La più cospicua fetta dei 7,6 miliardi arriva dall’incremento delle entrate tributarie, merito soprattutto delle misure che l’attuale governo in passato criticava ampiamente. Il caso più eclatante è quello della fatturazione elettronica, con i dati del gettito Iva del primo semestre di quest’anno che fanno stimare un aumento dell’incasso per lo Stato pari a 4 miliardi di euro. La fatturazione elettronica, misura del governo Renzi, ha aiutato gli avversari del Pd a  trovare i fondi necessari per evitare la procedura di infrazione. Eppure, meno di sei mesi fa Matteo Salvini scriveva su Twitter che “La fatturazione elettronica è una ‘genialata’ messa da chi ci ha preceduto, rimuoverla ci costerebbe due miliardi”. Ora la “genialata” ha contribuito a salvare il suo governo dall’umiliazione della procedura di infrazione.

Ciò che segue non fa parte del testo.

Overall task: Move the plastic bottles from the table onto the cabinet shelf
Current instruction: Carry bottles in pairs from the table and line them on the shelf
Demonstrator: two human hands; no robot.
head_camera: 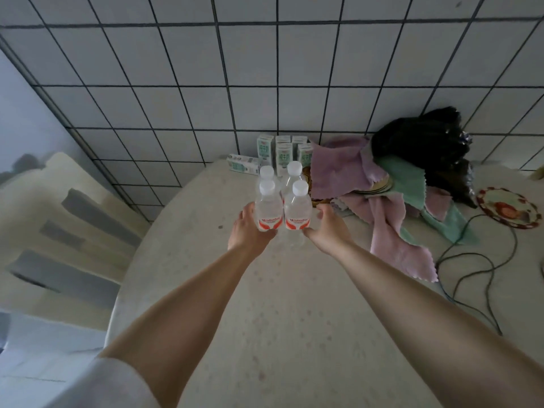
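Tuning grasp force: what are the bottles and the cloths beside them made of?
Bottles: clear glossy plastic, seemingly thin; contents show through, white caps, red-and-white labels. Cloths: soft matte fabric, probably microfibre; they drape and have zigzag-cut edges.

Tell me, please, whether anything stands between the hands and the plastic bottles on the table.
Nothing visible does. The left hand and right hand already flank the four plastic bottles, with the fingers at the front pair. The cloths and cartons lie beside and behind them. The cabinet shelf is out of view.
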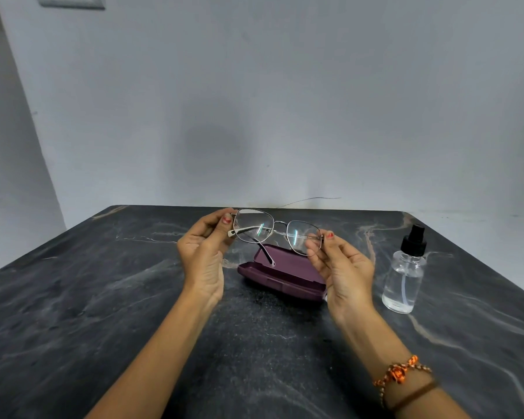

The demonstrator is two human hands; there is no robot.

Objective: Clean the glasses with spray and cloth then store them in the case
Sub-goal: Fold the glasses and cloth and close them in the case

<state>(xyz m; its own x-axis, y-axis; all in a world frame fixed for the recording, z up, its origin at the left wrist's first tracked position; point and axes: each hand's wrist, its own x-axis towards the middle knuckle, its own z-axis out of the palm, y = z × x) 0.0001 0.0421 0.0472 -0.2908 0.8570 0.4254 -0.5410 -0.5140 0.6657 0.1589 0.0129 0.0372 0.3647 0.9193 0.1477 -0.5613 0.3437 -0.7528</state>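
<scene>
Glasses (277, 232): held in the air over the open case (285, 275), long axis running left to right, tilted down toward the right.
Left grip (204, 249): pinches the left hinge end.
Right grip (341, 261): pinches the right hinge end; one temple hangs down toward the case.
Next move: likely spraying; the spray bottle (404, 273) stands just beside the right hand, which is the nearer one.
Cloth: not in view.
Materials: thin metal frame, clear lenses; purple hard-shell case; clear bottle with black pump; dark marbled surface (103, 297).
</scene>
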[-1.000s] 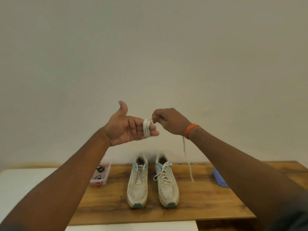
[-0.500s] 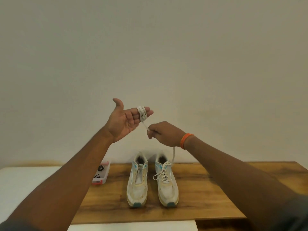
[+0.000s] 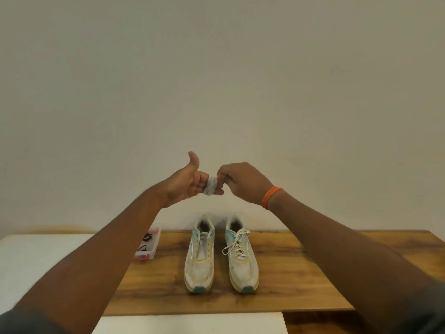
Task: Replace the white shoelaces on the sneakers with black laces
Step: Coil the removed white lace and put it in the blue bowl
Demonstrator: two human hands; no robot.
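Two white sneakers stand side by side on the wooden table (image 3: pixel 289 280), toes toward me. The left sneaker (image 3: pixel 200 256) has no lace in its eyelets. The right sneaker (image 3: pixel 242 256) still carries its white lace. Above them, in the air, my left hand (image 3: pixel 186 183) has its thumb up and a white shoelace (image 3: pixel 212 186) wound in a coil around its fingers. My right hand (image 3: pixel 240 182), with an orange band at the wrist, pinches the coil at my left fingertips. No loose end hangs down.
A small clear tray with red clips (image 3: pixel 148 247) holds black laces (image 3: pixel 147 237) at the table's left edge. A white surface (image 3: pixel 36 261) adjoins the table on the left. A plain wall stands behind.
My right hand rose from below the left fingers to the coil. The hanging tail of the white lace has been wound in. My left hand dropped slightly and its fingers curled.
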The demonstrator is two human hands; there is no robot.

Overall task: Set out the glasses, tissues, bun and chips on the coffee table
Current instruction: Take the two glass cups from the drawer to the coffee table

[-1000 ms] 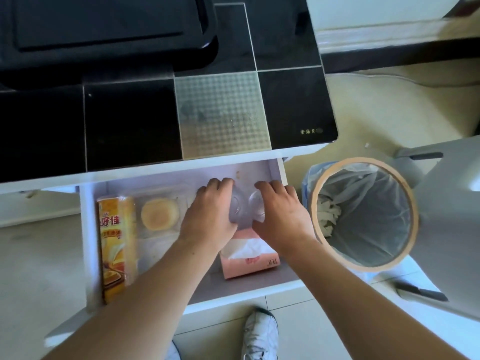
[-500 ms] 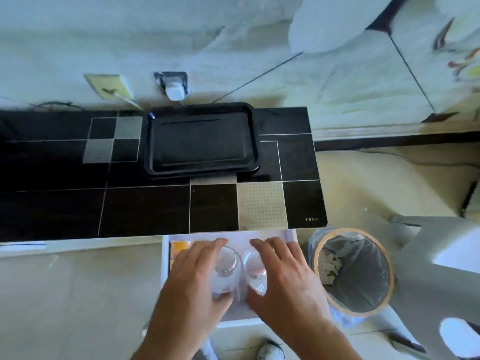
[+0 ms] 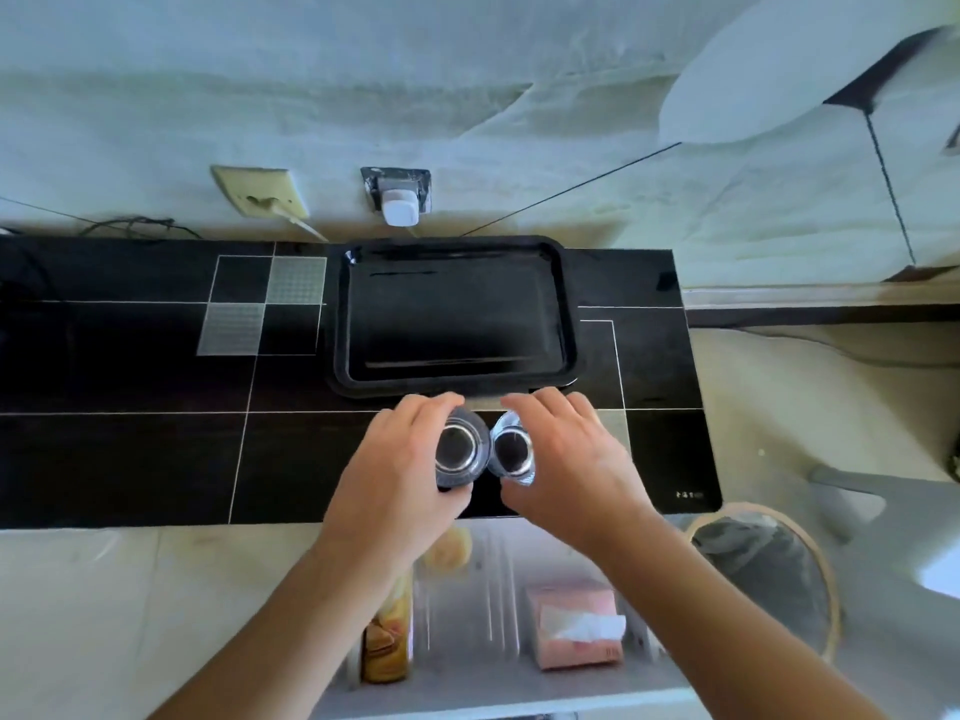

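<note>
Now both hands, left and right, each gripping a glass, have lifted them from the drawer over the desk (bun, chips, tissues remain below).

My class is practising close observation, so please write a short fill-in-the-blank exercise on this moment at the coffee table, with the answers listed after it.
1. Each hand grips one clear ____ over the black table top.
2. The black tray lies ____ the two hands, nearer the wall.
3. The pink tissue box sits in the open ____ below the table top.
4. The chips can lies under the ____ forearm.

Missing words: glass; beyond; drawer; left
</note>
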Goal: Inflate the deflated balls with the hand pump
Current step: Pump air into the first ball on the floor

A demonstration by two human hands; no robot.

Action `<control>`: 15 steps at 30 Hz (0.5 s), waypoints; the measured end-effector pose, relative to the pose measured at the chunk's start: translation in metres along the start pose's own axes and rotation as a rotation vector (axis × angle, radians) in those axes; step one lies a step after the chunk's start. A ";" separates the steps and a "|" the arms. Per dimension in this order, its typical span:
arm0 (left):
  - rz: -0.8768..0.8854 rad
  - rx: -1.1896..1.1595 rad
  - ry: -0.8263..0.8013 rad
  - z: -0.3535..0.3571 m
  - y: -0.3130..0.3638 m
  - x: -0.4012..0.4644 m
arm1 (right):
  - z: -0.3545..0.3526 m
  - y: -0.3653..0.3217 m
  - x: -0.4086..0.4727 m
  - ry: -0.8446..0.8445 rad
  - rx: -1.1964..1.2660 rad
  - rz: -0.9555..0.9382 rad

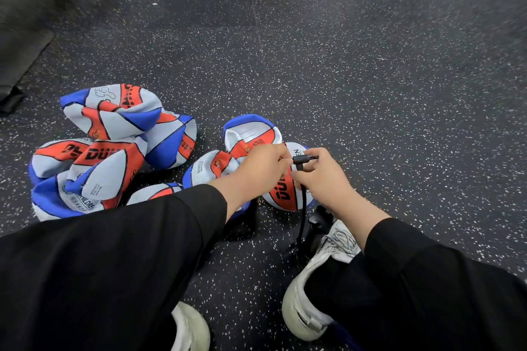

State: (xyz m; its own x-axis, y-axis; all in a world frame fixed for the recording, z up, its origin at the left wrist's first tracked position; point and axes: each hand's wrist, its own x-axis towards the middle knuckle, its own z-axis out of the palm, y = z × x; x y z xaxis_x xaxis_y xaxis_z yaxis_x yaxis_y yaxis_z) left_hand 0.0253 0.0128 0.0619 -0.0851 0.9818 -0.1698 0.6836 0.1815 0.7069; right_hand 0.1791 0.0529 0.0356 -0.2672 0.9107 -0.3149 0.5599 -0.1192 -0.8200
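1. Progress: the task looks to be at an early stage. One ball [285, 194], lying on the floor just ahead of the person's right shoe [313, 293], reads as round and full or nearly so. All the others remain collapsed.
2. Step in hand: both hands meet over the round ball. The left hand [262, 165] pinches one end of the black nozzle fitting [302, 161]; the right hand [322, 177] has its grip curled round the black hose [302, 216] just below the fitting. Whether the needle sits in the valve cannot be told; the fingers hide it.
3. Pump: the hose runs down to a dark pump body [316, 225] standing beside the right shoe, largely hidden by the right forearm.
4. Outstanding: a heap of deflated balls [99, 151] lies to the left, well apart from the pump, and two or three more flat ones [211, 171] lie under the left forearm. All still need air.
5. Materials: ball skins are pebbled rubber in red, blue and pale grey panels with black seams and print; deflated, they fold into sharp creases and dished hollows.
6. Floor [370, 80]: dark rubber matting with white and yellow flecks, matt and grippy in appearance.
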 end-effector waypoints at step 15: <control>0.063 -0.100 -0.026 0.002 -0.002 0.004 | 0.006 -0.007 -0.004 -0.020 -0.393 -0.023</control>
State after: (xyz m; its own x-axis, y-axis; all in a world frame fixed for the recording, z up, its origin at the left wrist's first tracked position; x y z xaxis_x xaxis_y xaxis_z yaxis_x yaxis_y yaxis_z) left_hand 0.0254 0.0159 0.0581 -0.0246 0.9898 -0.1403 0.6111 0.1259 0.7815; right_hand 0.1717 0.0474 0.0399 -0.2957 0.9032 -0.3110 0.8101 0.0646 -0.5828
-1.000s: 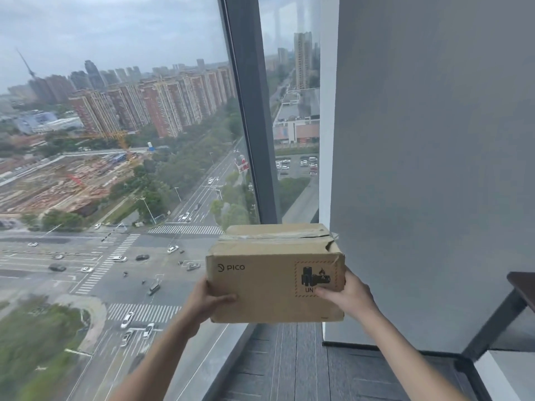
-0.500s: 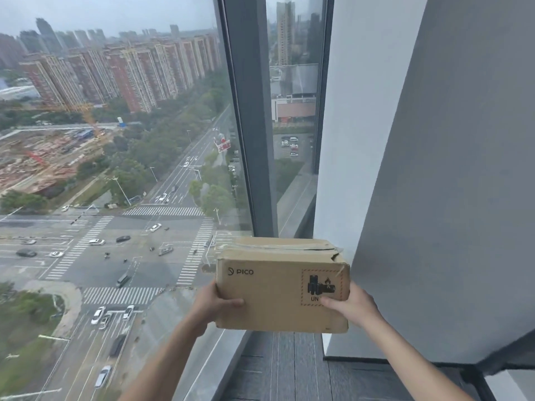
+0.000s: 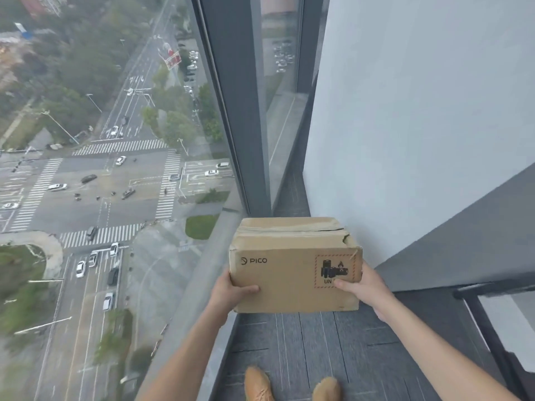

Memori della precedente figuraccia, Di Maio e compagni di partito non hanno festeggiato sul balcone e nessuno ha fatto dichiarazioni simili a quella di “aver abolito la povertà”. Anche perché non c’è nulla da festeggiare: i parametri economici dello Stato restano negativi, e tutti gli indicatori – export, consumi, fiducia e investimenti – sono in calo. La pressione fiscale è salita al 48%, la produzione industriale continua a seguire un trend negativo ed è possibile, secondo l’Istat, che il Pil nel secondo semestre dell’anno possa ulteriormente calare. Sono questi i reali problemi del Paese su cui il governo dovrebbe trovare i mezzi e la capacità per intervenire, al posto di continuare a monopolizzare la sua agenda con la gestione di una invasione migratoria inesistente e una lotta senza quartiere contro l’Europa che può vincere solo nella fantasia dei suoi lettori. La propaganda sui social fa sempre più spesso i conti con le cifre che descrivono un Paese in piena stagnazione economica: se con il tanto vituperato governo a guida Pd il Pil aveva raggiunto una quota di crescita dell’1,6%, oggi è arrivato allo 0,1% e rischia di peggiorare ancora. Sarebbe il caso di iniziare a superare la fase degli slogan da tifoseria calcistica e iniziare a riflettere su questo tipo di dati.

I numeri non sono dei nemici, attacchi dell’opposizione o strumenti di un complotto organizzato dall’Europa. Arriverà un momento in cui gli slogan di alcuni politici perderanno il loro potere persuasivo, lasciando i loro elettori con la consapevolezza di non aver sconfitto la povertà, né la fatica di arrivare a fine del mese e che l’arrivo dei migranti o meno nel nostro Paese non ha cambiato di una virgola la loro esistenza. In quel momento i loro insulti arriveranno nella lingua reale, mentre i politici non potranno più difendersi dietro allo scudo del politichese.